Gotha Programı’nın eleştirisi sırasında “Komünist bir toplumda devlet hangi şekli alacaktır? Başka bir deyişle, böyle bir toplumda devletin bugünkü fonksiyonlarına benzer hangi sosyal fonksiyonlar bulunacaktır?” sorusuna “Bu soruya ancak bilim cevap verebilir ve halk kelimesini devlet kelimesiyle bin bir şekilde çiftleştirerek bu mesele bir arpa boyu ilerletilmiş olmaz” uyarısında bulunarak kehanetten kaçınmaları; kapitalizmi yıkan devrimci proletaryanın sınıflarla birlikte devletin de sönümlenerek ortadan kalkacağı komünizme ulaşana kadar ‘bilinen anlamda devlet olmayan’ bir devlete (proletarya diktatörlüğü) ihtiyacı olduğunu Komünist Manifesto’dan itibaren vurgulamalarına karşın bu devletin nasıl örgütlenmesi gerektiğine dair somut çerçeveyi Paris Komünü pratiğinden çıkardıkları sonuçlar temelinde formüle etmeleri ya da teorinin temellerini attıkları ilk dönemde (1850’ye kadar) proleter devrimin öncelikle kapitalizmin en fazla geliştiği Avrupa ülkelerinden başlayarak birleşik bir devrim şeklinde gelişme çizgisi izleyeceği görüşünde olmakla birlikte ilerleyen yıllarda bunun istisnalarının ve farklı yolların olabileceği görüşüne varmaları gibi verilebilecek başka sayısız örnekten kolaylıkla görülebileceği üzere Marksizm hiçbir zaman donmuş-statik bir öğreti olmayıp kendini yenileyip düzeltme olanağını içinde taşıyan dinamik bir öğretidir.

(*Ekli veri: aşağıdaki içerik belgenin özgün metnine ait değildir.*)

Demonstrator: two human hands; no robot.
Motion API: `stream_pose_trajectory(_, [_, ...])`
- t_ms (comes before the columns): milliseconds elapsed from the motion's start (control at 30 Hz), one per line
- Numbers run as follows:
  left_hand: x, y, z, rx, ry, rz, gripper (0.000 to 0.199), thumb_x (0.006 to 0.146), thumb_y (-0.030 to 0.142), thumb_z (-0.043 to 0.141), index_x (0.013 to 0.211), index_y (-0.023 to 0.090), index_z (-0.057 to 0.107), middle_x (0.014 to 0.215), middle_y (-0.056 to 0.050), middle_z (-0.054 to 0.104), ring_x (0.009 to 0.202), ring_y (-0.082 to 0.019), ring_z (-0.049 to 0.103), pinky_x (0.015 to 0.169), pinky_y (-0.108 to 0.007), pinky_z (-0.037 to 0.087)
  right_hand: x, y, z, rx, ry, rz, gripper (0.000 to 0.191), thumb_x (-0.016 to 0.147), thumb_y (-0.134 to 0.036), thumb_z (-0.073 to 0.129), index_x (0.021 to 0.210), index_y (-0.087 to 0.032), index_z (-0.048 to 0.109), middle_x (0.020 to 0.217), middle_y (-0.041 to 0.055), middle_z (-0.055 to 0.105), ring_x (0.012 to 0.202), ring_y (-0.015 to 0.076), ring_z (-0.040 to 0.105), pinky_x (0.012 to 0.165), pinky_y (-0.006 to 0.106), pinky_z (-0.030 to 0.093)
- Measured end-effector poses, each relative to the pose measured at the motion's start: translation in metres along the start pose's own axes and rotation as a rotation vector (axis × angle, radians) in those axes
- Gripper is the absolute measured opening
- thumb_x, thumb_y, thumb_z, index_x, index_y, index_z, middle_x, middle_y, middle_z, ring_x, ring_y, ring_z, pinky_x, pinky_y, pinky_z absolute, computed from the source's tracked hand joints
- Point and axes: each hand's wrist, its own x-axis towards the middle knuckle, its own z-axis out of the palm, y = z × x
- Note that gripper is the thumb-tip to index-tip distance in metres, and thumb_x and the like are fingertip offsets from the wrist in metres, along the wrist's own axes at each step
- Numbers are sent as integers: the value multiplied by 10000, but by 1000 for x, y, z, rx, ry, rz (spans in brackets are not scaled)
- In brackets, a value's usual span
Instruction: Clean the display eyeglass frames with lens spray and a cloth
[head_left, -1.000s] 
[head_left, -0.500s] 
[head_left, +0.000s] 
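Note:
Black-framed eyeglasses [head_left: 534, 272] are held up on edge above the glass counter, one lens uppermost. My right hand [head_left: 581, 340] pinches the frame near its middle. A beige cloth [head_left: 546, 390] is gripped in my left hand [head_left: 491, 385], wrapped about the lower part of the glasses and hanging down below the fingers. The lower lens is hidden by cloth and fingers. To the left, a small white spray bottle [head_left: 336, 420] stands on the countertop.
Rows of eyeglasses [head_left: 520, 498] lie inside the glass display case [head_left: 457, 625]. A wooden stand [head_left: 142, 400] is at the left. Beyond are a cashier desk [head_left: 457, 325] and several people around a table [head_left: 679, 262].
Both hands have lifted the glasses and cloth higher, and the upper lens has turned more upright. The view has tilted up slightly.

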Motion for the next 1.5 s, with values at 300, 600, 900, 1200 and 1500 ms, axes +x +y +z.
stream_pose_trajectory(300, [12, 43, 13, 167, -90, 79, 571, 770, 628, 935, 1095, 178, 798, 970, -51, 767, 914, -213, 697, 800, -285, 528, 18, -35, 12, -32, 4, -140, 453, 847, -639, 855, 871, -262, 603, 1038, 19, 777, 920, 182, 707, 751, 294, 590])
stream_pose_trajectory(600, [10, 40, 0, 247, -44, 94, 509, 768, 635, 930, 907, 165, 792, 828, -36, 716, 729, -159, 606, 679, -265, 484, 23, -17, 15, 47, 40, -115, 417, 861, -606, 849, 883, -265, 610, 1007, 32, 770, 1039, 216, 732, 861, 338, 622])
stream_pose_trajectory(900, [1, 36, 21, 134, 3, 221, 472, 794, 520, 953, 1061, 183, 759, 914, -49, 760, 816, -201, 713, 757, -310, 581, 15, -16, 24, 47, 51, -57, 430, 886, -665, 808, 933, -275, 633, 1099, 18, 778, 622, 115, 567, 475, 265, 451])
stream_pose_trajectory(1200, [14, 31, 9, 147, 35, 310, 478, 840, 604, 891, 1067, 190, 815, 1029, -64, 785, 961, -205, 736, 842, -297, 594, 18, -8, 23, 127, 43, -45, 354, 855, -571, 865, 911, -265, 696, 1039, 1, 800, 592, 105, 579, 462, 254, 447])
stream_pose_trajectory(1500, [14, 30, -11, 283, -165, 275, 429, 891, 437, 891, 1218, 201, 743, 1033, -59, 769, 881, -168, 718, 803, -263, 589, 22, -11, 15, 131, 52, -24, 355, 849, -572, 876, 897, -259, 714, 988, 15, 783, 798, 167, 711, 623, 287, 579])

Marksist teorinin temel taşı olan Kapital’in tamamlanamamış olması bile Marksizm’in ‘ucu kapalı, eksiksiz bir teori’ olmadığının (ve Marksistlerin de böyle bir iddiada bulunamayacaklarının) kanıtı olsa gerektir.
Kaldı ki bizatihi Marksizmin ruhunu oluşturan diyalektik materyalist yöntem ve materyalist tarih anlayışı böyle dogmatik bir tutuculuğa izin vermez. Doğası gereği kendisini sürekli yenileyen bir sistem olarak kapitalizmin örgütlenişi ve işleyişindeki farklılaşmalar temelinde dünya-tarihsel koşullardaki değişim, Marksist teoriyi de pratiğin denek taşında sınamanın yanında eksiklerini giderme, yeni sorunlara yanıt oluşturacak şekilde geliştirme yükümlülüğünü beraberinde getirir.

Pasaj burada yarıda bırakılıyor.